По спине Озомены пробегает холодок.
– В результате этого несчастья двойняшки Тайво и Кехинде выпали из нашего школьного сообщества. Возможно, вы не знаете, но поиски Этаоко не прекращались ни на день. Мы получили указание сохранять спокойствие и работать как прежде, пока нигерийская полиция отрабатывала версии. Главное было – не спугнуть преступников.
Доктор Винсент сложил руки на животе и продолжил:
– Вчера мне позвонил комиссар полиции и сообщил, что благодаря отважным действиям его коллег, обыскавших вокруг школы зону в двадцать километров, в одном из недостроенных зданий было обнаружено тело Этаоко. Часть органов отсутствовала. Владелец здания, а также еще один подозреваемый были взяты под арест…
Тут поднялся вой, крики, кто-то даже упал в обморок. Мальчишки, находящиеся в том возрасте, когда уже ломается голос, загудели, выкрикивая угрозы неизвестно в чей адрес. Мистер Ибе кричит, требуя, чтобы все немедленно успокоились.
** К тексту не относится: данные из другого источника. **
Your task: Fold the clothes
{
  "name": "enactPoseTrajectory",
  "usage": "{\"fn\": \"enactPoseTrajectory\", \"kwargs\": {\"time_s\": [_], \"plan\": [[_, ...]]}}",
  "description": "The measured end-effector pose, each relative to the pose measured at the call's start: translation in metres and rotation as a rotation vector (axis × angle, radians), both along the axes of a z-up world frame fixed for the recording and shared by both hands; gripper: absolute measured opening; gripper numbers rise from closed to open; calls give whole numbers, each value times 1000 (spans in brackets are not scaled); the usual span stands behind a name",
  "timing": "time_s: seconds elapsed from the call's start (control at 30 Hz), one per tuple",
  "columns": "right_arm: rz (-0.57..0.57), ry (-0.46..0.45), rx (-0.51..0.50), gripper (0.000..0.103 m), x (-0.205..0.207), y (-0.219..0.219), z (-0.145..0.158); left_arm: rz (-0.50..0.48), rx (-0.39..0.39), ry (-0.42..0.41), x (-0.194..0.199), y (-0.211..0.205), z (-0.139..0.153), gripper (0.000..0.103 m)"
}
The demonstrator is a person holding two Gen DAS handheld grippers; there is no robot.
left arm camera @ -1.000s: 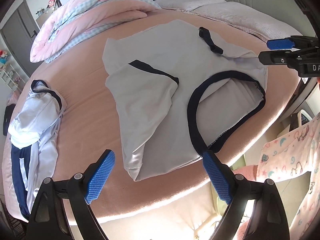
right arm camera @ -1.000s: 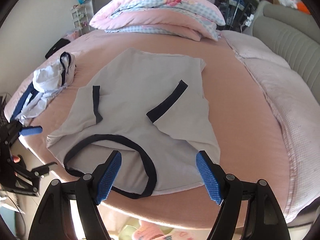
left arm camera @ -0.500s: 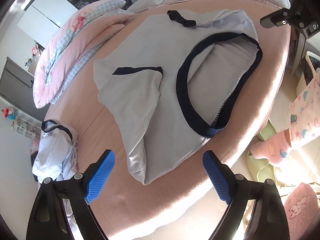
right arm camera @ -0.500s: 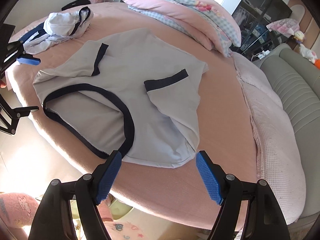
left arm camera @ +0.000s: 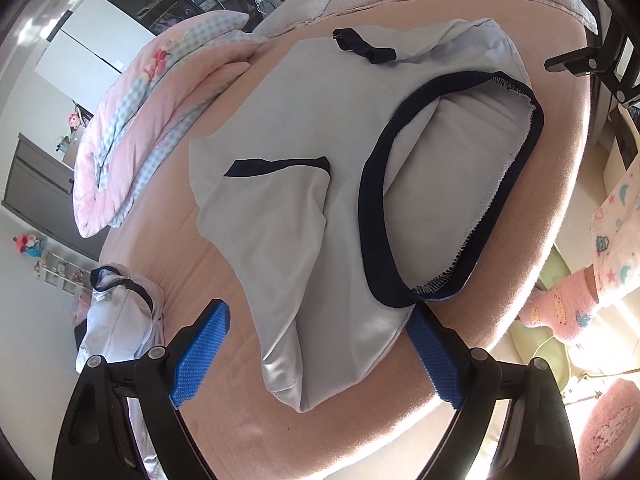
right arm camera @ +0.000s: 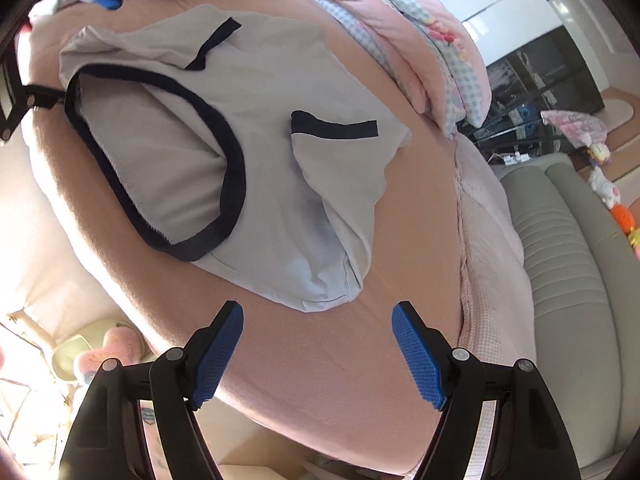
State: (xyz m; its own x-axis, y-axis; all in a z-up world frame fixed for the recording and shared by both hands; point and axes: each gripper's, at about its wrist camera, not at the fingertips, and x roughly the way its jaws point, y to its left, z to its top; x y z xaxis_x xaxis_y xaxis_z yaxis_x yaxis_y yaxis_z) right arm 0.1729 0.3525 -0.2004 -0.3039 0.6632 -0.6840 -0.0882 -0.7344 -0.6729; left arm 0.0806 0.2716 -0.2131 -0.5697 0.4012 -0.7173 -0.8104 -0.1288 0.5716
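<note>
Grey shirt lay flat on the bed; both claws, left and right, had rolled and dropped toward its six-o'clock corners, gaping wide and empty, ready to pinch.

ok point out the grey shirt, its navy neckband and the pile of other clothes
grey shirt point(left arm camera: 304, 128): left wrist view, on the flat body panel
navy neckband point(left arm camera: 370, 216): left wrist view, on the band's left curve
pile of other clothes point(left arm camera: 116, 320): left wrist view, on the white bundle's middle
</note>
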Motion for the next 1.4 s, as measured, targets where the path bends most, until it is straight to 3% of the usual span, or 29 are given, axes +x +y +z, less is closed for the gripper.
{"fn": "enactPoseTrajectory", "kwargs": {"time_s": [0.27, 0.7, 0.8, 1.03, 1.27, 1.4], "plan": [[125, -93, 200, 77, -1, -19, -26, -128, -43, 274, 17, -11, -12, 90], [364, -203, 540, 77, -9, -47, -66, -192, -30, 467, 28, -10, -23, 91], [358, -191, 521, 77, -16, -41, -64, -201, -29, 472, 29, -7, -22, 91], [357, -142, 568, 101, -28, -39, -62, -188, -13, 431, 24, -5, -15, 92], [312, -68, 623, 102, -30, -37, -55, -162, 32, 536, 20, -10, -9, 92], [291, -54, 654, 101, -29, -37, -53, -139, 16, 500, 11, -9, -8, 92]]}}
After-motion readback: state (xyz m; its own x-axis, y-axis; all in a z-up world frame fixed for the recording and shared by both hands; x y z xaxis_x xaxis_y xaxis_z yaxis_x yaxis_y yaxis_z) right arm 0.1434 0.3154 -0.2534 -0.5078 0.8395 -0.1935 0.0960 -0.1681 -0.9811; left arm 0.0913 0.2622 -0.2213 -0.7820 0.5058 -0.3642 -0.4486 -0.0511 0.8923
Никто не реагирует даже на призывы мисс Узо, хотя обычно она умела угомонить ребят. Озомена снова слышит рык леопарда и оглядывается. Где же Обиагели? Все приходят в движение, доктор Винсент продолжает что-то говорить, Озомена бродит среди детей, пытаясь разузнать про Обиагели. По идее, занятия никто не отменил, но учителя удаляются на совещание, оставив детей на попечение префектов.
Озомена идет, опустив глаза. Случившаяся трагедия напомнила всем, как именно пропала Этаоко, и теперь многие косятся на нее. Скоро начнутся расспросы, что да как, хотя ей ничего не известно об исчезновении Этаоко. На какое-то время от нее все отстали, а теперь снова начнут донимать, но она слышала зов леопарда, нужно поскорей добраться до него. Неизвестно, почему леопард не появился прямо на линейке, но Озомена благодарна, что он не сделал этого. Сейчас главное – вести себя непринужденно. Ребята идут группами, многие плачут. Чинонсо повисла на Нкили, и та уже еле терпит эту кривляку. Озомена хочет помочь подруге, но Чинонсо цепляется к другой школьнице. Нкили поспешно вытирает слезы, Озомена молча гладит ее по плечу, она не умеет успокаивать.
– Ты не видела Обиагели?
– Я и сама ее искала. Готова поспорить на шоколадку, что ей хоть бы хны и она до сих пор дрыхнет. – Нкили хмуро улыбается.
Возле общежития царит всеобщее возбуждение. Кто-то распахнул двойные двери комнаты привратника, да так и не затворил их. Девочки инстинктивно собираются в толпу, словно готовясь совершить молитву. Они стоят потерянные, и тут префект Чикодири начинает ритмично хлопать в ладоши, отдельные ученицы затягивают свой любимый гимн, потом остальные хором подхватывают его. В общее песнопение вливаются альты и басы мальчиков, стоящих неподалеку. Мелодическая волна подхватывает Озомену, сокрушая барьеры между верованиями и половыми различиями, ибо все объединены общей трагедией. Ученики возносят руки к небу, лопоча на своем особом языке, некоторые даже падают на колени. К ним присоединяется Чинонсо: сжимая в кулачке четки, она бормочет слова молитвы, ритмично раскачиваясь.